:: About this exercise ::
In the data below, how many lines contain the string "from"? Reply with the number only.
===
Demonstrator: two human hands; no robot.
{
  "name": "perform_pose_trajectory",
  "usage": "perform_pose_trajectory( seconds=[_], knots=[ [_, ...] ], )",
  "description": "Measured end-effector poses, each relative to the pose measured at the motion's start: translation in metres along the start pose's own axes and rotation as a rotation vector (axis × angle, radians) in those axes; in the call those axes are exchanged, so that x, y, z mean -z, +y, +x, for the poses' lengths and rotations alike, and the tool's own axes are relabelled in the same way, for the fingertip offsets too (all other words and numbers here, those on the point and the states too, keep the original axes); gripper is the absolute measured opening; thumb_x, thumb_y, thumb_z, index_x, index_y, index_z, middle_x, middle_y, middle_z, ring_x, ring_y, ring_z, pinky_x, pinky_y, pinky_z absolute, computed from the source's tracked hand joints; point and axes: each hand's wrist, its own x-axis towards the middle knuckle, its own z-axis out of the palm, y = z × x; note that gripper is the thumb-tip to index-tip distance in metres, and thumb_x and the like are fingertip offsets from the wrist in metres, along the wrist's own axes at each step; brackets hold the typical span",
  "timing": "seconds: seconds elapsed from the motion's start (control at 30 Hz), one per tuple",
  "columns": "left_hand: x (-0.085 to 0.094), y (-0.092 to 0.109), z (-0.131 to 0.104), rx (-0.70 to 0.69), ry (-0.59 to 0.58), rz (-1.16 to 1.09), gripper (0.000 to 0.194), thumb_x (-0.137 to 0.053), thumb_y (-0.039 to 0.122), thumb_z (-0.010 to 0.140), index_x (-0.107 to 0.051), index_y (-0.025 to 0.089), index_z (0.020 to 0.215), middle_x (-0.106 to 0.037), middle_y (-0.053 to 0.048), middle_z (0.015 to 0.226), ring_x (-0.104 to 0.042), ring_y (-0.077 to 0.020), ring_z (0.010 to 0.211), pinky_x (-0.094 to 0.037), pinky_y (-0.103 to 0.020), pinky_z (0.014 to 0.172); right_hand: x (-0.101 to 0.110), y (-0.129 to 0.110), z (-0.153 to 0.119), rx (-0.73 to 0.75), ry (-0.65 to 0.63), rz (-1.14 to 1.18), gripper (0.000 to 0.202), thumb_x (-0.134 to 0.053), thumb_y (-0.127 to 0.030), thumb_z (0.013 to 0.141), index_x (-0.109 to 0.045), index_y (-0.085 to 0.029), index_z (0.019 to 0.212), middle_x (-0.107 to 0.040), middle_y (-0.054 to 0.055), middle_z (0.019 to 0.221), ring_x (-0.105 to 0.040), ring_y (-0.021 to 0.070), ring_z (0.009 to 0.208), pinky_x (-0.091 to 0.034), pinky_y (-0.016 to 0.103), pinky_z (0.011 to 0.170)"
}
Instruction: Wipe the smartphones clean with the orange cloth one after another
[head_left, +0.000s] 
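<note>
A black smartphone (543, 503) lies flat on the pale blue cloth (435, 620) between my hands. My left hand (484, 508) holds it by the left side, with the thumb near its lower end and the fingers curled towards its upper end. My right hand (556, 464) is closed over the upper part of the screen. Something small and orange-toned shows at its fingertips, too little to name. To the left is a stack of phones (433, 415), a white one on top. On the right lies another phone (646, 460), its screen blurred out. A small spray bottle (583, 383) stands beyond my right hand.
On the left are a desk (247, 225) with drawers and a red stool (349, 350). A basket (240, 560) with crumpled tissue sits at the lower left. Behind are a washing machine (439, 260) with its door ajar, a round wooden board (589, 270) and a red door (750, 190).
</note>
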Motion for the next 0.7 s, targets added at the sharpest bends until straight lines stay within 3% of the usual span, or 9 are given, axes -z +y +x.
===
:: Answer to this task ::
2